The latest climate reports are disturbing. Scientists have witnessed intense methane release in Arctic regions as the sub-sea permafrost appears to be melting. While similar processes have historically led to intense planetary warming episodes, triggered first by volcanic eruptions or tectonic collisions putting CO2 into the atmosphere, this time around it is human CO2 emissions that have led the way.

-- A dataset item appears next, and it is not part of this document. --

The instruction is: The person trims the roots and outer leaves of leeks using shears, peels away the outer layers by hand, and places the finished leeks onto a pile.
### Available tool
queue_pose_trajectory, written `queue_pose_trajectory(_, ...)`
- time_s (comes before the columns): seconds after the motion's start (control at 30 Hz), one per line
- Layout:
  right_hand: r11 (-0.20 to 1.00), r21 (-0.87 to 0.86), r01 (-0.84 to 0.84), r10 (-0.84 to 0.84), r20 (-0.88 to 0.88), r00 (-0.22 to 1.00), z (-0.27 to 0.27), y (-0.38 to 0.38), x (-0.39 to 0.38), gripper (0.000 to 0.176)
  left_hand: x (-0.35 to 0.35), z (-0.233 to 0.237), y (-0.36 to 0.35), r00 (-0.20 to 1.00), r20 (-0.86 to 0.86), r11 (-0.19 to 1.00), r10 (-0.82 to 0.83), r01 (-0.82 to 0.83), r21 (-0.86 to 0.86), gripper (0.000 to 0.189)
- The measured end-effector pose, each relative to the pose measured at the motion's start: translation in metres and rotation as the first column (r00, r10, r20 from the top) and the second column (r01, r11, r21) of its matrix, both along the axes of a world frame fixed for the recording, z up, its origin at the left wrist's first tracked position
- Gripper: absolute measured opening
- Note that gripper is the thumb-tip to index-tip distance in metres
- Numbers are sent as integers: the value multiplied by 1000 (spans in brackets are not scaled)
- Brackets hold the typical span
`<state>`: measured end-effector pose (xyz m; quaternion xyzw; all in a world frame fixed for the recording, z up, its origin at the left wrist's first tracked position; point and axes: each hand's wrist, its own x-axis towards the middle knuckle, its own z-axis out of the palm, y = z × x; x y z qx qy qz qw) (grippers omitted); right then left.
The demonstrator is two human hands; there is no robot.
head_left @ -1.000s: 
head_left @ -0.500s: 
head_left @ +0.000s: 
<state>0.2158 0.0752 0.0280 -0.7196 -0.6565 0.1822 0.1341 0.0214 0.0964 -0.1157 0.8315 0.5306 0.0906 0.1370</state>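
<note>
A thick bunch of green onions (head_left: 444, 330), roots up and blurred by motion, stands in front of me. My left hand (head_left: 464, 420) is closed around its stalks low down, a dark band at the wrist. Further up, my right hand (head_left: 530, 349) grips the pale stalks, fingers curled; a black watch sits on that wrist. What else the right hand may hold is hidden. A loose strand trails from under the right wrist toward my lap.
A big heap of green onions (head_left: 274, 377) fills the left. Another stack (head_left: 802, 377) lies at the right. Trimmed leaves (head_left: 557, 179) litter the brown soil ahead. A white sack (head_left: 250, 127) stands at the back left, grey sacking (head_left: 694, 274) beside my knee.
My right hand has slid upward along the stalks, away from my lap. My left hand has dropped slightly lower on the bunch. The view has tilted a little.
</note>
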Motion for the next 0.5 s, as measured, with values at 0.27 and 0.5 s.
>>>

Meanwhile, a new study by the Global Climate Project has revealed that yearly CO2 emissions are accelerating upward, while the natural carbon sinks provided by our oceans are removing less and less carbon from the atmosphere. Taken together, the impending ice meltdown will almost certainly happen at a faster pace than what the current climate models have been predicting.

The bottom line:

* We have injected so much CO2 from burning fossil fuels and deforestation that the atmospheric CO2 is now at 385 parts per million, 67% above the average of the past 800.000 years (covering many glacial/interglacial cycles), and 29% above the maximum of the same period. The rate of increase is 2.2ppm/year and getting faster.

* When atmospheric CO2 was above 450 ppm in the earth's history, the planet was completely ice-free, and sea level was 75 meters higher than today.

* The safe upper limit of atmospheric CO2 that we should aim to stay below is probably between 300-350 ppm. We have already overshot it and the longer we stay above that the more likely we will have set in motion long-term climate changes that will proceed beyond human control through powerful geophysical positive feedback mechanisms.

* Sudden warmings of a few degrees in the past have triggered mass extinctions. Current species extinction rate is estimated at 100 to 1000 times "background" or average extinction rates in the evolutionary time scale of planet Earth. A mass extinction is underway and we have to reverse course quickly enough to prevent the worst.